> _EXERCISE_: Copy out the full listing below as it stands, with its pictures left behind.

> _DATASET EXCERPT_:
⁂
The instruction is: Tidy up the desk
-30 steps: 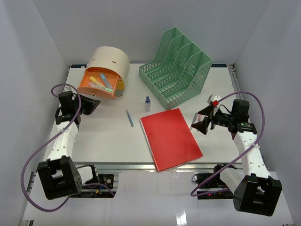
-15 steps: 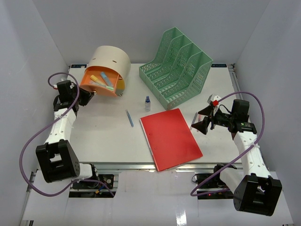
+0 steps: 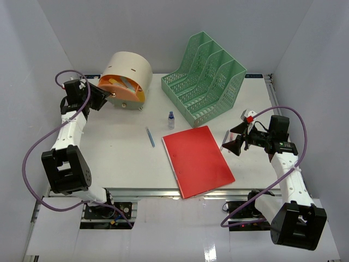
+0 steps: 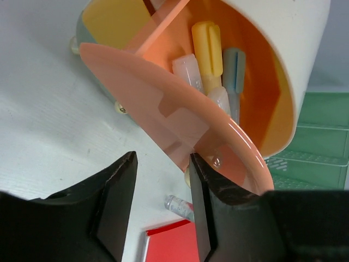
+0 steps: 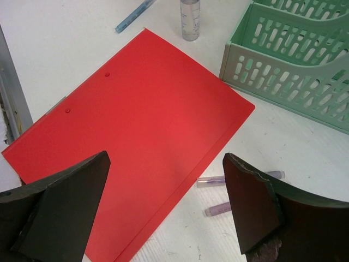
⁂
> _PROBLEM SOLUTION_:
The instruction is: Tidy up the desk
-30 steps: 
-15 steps: 
+0 steps: 
+0 steps: 
+0 steps: 

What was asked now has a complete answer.